Introduction & Problem Statement

Calculating sample sizes while accounting for power is relatively straightforward if you have all the required inputs. Many universities have online calculators that help you determine the appropriate sample size. The variables needed to calculate the sample size while accounting for power are listed below. This article will utilize Cohen’s d calculations in the examples presented. If you are unfamiliar with any of the terms below, please click on any symbols for more information.

Significance Level α
Power (1 - β)
Mean difference of the two distributions μd
The pooled standard deviation of the two distributions σd
Effect Size μd / σd

In this type of problem, the significance level and power variables should be pre-determined, and two common values are traditionally set at 0.05 and 0.80, respectively.

The effect size is calculated by estimating or assuming the two groups’ mean difference and pooled standard deviation. Estimating the effect size is often the most challenging part of the analysis because the data and, thus, the distribution may not exist.

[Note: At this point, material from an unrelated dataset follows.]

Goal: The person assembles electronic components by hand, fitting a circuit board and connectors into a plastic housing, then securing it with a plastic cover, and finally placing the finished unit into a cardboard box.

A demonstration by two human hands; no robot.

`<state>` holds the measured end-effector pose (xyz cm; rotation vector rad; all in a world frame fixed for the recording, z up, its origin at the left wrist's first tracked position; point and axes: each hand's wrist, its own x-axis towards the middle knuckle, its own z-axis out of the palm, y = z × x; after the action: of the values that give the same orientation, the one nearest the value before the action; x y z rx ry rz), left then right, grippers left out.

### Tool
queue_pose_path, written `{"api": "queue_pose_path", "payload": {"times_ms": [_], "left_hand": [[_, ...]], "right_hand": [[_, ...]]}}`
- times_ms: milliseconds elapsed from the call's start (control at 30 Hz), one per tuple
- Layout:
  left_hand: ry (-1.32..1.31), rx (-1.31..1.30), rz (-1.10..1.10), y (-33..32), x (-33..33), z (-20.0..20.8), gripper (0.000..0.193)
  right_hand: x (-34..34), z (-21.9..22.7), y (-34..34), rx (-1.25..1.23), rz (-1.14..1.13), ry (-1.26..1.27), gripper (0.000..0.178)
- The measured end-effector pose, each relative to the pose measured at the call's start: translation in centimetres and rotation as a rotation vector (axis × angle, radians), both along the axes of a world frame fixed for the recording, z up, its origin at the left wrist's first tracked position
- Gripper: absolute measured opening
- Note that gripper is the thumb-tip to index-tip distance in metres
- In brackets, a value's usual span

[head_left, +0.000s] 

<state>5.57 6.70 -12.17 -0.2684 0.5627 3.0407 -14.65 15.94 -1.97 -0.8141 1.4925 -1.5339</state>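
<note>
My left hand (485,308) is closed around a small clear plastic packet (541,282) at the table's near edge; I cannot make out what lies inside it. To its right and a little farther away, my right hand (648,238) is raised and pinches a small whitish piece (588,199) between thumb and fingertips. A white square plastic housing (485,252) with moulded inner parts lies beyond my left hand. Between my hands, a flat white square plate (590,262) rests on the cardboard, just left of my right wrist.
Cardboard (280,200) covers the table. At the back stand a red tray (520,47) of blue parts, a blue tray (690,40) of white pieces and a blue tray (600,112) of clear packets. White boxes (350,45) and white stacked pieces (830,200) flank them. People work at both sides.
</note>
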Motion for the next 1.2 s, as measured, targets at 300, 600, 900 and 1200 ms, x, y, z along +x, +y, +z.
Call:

Roger D. Peng and Hilary Parker talk about this problem at great length in their book called Conversations on Data Science.

In the book, they agree that sample sizes are often pre-determined based on the budget in biostatistics. They also point to the fact that much time is typically spent estimating an appropriate effect size. Therefore, in practice, most biostatisticians actually back into the power calculation once they have determined the right effect size and know the sample size.

Solution Statement

This article does not go into great detail about dealing with the challenges of estimating effect sizes. However, it offers three data sets and shows how various effect sizes can dramatically influence the sample sizes required to uphold the significance and the power levels.

The article will also walk you through how to calculate the appropriate sample size step-by-step in R.

Lastly, this article lists excellent references that detail the math and some of the pitfalls biostatisticians run into when calculating power, effect size, and sample size.

Load Libraries

To get started, let’s load the libraries listed below.

library(tidyverse)
library(tidyquant)
library(grid)

Sample Size Calculation Components

Next, we need to assume or calculate the following metrics on each of our two groups (Group A and Group B. The items and the definitions are listed below.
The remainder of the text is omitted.